◆ Task directions ◆
Word for word, give the data again without its pictures.

◆ Data segment ◆
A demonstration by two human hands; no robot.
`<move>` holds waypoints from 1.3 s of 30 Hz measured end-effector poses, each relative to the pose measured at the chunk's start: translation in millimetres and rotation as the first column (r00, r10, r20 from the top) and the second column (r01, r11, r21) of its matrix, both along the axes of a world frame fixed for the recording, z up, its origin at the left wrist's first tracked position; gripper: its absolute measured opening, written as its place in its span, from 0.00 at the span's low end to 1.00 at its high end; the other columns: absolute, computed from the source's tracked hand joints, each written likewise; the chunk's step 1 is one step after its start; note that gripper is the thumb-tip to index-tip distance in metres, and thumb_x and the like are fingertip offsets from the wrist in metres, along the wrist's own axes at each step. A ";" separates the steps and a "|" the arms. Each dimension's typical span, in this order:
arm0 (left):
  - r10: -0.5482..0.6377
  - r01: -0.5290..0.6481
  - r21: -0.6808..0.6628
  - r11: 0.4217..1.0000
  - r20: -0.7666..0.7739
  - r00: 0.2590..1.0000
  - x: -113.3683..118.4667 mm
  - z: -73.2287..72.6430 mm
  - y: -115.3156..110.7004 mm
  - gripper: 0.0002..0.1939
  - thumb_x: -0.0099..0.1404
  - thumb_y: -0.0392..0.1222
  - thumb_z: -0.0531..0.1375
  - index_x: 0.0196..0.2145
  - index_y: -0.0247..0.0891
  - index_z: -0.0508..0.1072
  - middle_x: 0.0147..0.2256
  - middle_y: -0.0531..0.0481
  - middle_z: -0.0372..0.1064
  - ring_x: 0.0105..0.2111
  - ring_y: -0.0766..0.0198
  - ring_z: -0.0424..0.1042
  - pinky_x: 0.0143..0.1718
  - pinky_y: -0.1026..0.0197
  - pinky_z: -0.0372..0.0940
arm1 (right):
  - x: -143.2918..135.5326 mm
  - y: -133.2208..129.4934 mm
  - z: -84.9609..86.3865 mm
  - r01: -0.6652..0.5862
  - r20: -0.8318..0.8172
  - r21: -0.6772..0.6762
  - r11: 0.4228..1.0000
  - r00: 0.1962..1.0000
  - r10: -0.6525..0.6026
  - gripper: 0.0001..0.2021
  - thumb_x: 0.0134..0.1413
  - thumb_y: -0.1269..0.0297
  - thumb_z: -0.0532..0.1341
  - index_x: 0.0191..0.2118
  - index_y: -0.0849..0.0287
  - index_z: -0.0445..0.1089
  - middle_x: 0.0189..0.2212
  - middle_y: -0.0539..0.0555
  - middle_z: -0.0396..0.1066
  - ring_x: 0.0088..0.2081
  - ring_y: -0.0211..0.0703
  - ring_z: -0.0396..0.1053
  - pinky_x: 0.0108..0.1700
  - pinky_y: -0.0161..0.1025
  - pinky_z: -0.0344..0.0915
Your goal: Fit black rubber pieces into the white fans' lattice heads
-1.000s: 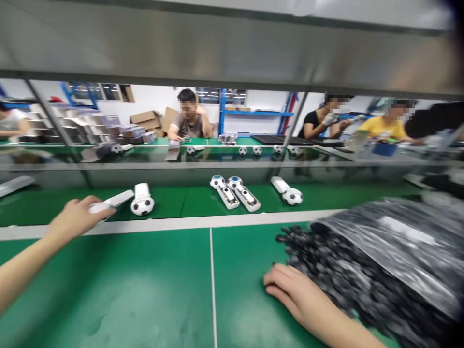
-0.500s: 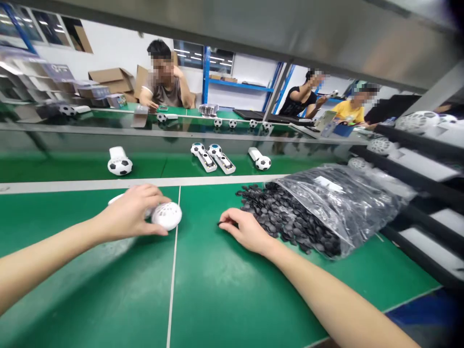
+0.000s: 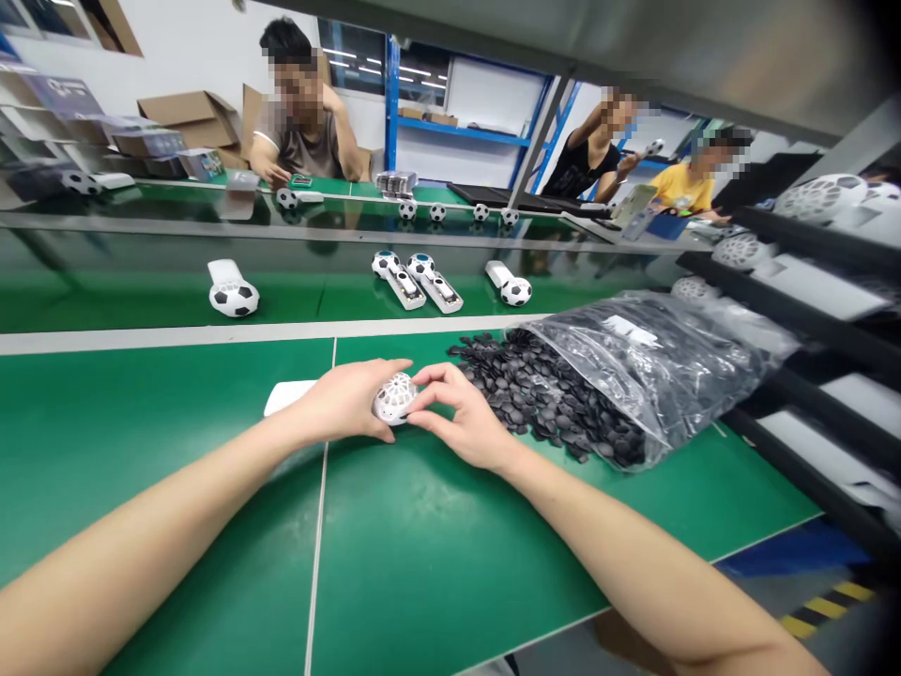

◆ Answer box ◆
A demonstration by two human hands; no robot.
`<move>` holds waypoints from 1.3 s of 30 Hz measured end-effector poses, each relative to the pose measured at the chunk's start: translation in millimetres and rotation as the first column (r00, r10, r20 from the top) and the second column (r01, r11, r21) of its matrix, both along the axes of a world frame fixed for the recording, z up, its origin at the left wrist's first tracked position; gripper: its absolute measured opening, written as its place in its span, from 0.00 at the span's low end to 1.00 at its high end; the other columns: absolute, computed from the source's tracked hand joints, each written likewise; the chunk's step 1 is one step after its start; note that gripper is the thumb-tip to index-tip distance in metres, and thumb_x and the like are fingertip offsets from the wrist in metres, along the wrist's own axes at each step. A ";" separates the steps and a "|" the arms. Each dimension's typical span, in this order:
arm0 (left):
  - r10: -0.5482..0.6377
  - r01: -0.5290..0.6481
  - r21: -0.6808..0.6628
  - r11: 0.4217..1.0000
  - r20: -0.7666..0.7739
  - r00: 0.2590..1.0000
  - x: -113.3683..118.4667 mm
  - z: -73.2287..72.6430 mm
  - y: -115.3156..110.7004 mm
  - gripper: 0.0002..0.1939
  - thumb_x: -0.0099..0.1404
  - thumb_y: -0.0392..0.1222
  - thumb_z: -0.0531..0.1375
  - index_x: 0.0196..0.2145
  - index_y: -0.0247..0.0891
  - index_z: -0.0508..0.1072
  - middle_x: 0.0147..0.2256
  - middle_y: -0.0531..0.0481
  - middle_z: -0.0372..0.1064
  - ring_x: 0.0105..0.2111
  - ring_y: -0.0766..0.0198
  - ring_z: -0.0424..0.1042
  - pinky_x: 0.0143..0.1718
  - pinky_y: -0.1026..0.0197
  - pinky_z: -0.0372..0.0940
arm1 (right):
  - x: -143.2918..135.5326 mm
  - y: -133.2208..129.4934 mm
  - z: -84.9609..86.3865 mm
  - r01: -0.6652..0.5862
  - r20: -0.8318..0.8172
  - r21: -0.6772..0.6762
  - r11: 0.4228..1.0000
  - r00: 0.1962..1.0000
  - r10: -0.6525..0.6026
  - gripper: 0.0001..0.2021
  - thumb_x: 0.0134..0.1413
  - thumb_y: -0.1269..0.0297
  - thumb_z: -0.0532..0.1341
  - index_x: 0.0191..0.2118
  - index_y: -0.0849..0.0287
  - index_z: -0.0445..0.1089
  - middle_x: 0.0189..0.2212
  - middle_y: -0.0539..0.0555
  - middle_z: -0.0396..0.1066
  - ring_x: 0.0088..0.2081
  - ring_y: -0.0211..0.0703
  - ring_z: -0.0396..0.1053
  - pinky_x: 0.0108..0.1700
  - pinky_y: -0.0161..0.1025
  - pinky_z: -0.0344..0.0915
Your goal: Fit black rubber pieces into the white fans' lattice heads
-1.000s: 
-0.500s: 
+0.000s: 

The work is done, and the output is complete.